Virginia made history last week: The Governor of Virginia Ralph Northam signed the bill that made Virginia the first state in the south and the 23rd state in the nation to end the death penalty! I made the nearly four-hour trip to the Greensville Correctional Center in Jarratt where the “death chamber” is located to be at this momentous occasion when another of my legislative goals was realized.

While some have justified the death penalty as an appropriate “eye for an eye” punishment and a deterrent for other crimes, the history of the death penalty is much more complex. Virginia executed more people than any other state having executed 1,390 people over its 413 years. Its uneven application among the states and within the state itself is astounding. Virginia executed 94 women over its history, twice as many as the state with the next most executions of women. Of those, 78 were Black,11 were White and five were of unknown race. Sixteen children below the age of 18 were executed including a slave girl about 12 years old who was hung in 1825. In 2005 the United States Supreme Court declared that the execution of those under the age of 18 at the time of their crime was cruel and unusual punishment and hence unconstitutional. It followed an earlier decision in a Virginia case that found that executing an intellectually disabled person as the state was poised to do was unconstitutional.

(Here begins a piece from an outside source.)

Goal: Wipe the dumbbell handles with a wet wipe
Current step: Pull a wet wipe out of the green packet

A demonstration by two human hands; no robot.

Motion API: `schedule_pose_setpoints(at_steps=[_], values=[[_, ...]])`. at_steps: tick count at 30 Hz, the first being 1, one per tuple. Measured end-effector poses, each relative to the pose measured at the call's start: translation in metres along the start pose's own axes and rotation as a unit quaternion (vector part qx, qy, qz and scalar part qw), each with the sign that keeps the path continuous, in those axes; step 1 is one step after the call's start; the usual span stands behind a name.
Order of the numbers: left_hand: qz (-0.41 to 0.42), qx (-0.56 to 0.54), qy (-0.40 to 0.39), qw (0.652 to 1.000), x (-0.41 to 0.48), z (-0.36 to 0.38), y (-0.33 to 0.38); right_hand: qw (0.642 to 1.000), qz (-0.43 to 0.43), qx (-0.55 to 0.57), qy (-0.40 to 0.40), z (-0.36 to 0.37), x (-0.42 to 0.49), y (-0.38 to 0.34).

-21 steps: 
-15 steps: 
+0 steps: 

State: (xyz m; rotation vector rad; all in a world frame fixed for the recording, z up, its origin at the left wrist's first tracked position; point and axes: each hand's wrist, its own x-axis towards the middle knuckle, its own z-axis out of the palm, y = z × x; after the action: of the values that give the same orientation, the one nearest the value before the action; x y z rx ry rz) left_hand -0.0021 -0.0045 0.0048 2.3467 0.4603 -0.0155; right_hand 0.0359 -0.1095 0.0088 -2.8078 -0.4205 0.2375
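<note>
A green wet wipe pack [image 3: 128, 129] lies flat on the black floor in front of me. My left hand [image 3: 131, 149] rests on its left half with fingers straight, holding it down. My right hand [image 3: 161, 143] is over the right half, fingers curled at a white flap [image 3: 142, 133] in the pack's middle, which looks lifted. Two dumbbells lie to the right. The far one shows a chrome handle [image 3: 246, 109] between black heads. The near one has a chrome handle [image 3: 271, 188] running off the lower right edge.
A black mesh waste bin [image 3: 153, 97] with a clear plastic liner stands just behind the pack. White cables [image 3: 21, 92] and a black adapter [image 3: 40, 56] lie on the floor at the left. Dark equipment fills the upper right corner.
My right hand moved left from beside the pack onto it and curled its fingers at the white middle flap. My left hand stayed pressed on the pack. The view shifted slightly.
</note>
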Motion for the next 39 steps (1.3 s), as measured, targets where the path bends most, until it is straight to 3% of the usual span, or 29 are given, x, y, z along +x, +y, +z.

Until the first electrocution in 1908, executions in Virginia were carried out by hanging making them not unlike the lynchings of Blacks that had occurred throughout the South. From 1900 until the U.S. Supreme Court declared the death penalty unconstitutional in 1977 for crimes in which no one was killed, Virginia executed 73 Black defendants for rape, or attempted or armed robbery that did not result in death, while no White defendants were executed for those crimes.

Other numbers show how the death penalty was more an act of White supremacy than for public safety. Between 1900 and 1999, there were 377 executions and of those 296 were Black persons and 79 White persons. For murder there were 304 executions, 223 Black and 79 White persons. For rape 48 Black persons and for attempted rape 20 Black persons executed, and in both instances no White persons were executed.

One of the most unbelievable stories in the history of the death penalty in Virginia was the execution of five Black defendants on Feb. 2, 1951, and the execution of two more Black men on Feb. 5, 1951, accused of raping a White woman. An all-White jury meted out the punishment after trials that lasted one day per defendant.

We cannot rewrite this dark chapter of Virginia’s history, but we must learn from it. Too many laws in the past were written to maintain White supremacy rather than protect the public equally. The General Assembly has made major strides at ridding the Code of Jim Crow laws. We can see the repeal of the death penalty as a major step in moving Virginia forward as a more just state.